***** Provided data
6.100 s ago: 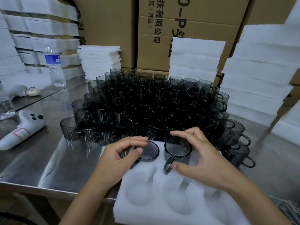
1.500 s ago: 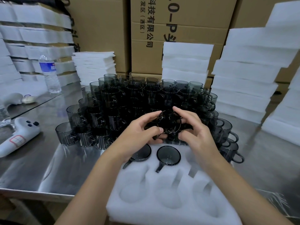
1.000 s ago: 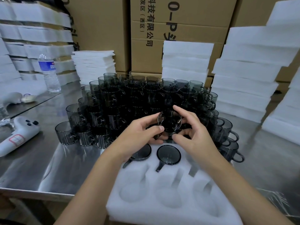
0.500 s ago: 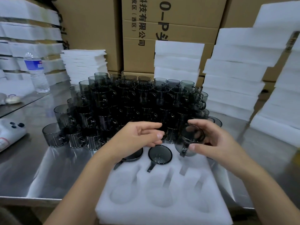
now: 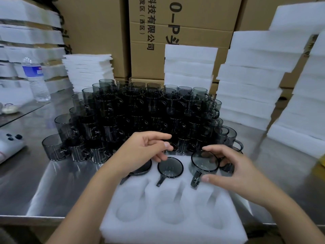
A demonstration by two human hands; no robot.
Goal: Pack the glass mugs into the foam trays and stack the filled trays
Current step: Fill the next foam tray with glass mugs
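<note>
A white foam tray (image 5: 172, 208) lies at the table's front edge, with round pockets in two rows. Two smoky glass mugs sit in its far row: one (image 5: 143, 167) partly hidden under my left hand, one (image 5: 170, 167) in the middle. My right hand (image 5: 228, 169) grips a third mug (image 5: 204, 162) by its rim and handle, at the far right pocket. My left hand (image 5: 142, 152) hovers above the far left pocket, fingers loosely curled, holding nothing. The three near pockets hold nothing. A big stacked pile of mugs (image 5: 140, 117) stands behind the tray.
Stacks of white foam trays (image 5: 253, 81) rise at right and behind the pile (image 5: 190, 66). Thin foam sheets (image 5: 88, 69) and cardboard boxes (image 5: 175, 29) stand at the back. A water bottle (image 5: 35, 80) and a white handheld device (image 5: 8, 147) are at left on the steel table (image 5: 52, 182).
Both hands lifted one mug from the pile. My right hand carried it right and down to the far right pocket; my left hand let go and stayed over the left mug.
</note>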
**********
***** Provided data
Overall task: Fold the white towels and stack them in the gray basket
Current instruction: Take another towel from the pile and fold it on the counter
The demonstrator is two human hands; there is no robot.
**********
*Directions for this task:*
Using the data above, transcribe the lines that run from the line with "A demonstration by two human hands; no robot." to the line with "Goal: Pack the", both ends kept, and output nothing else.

*Answer box:*
A demonstration by two human hands; no robot.
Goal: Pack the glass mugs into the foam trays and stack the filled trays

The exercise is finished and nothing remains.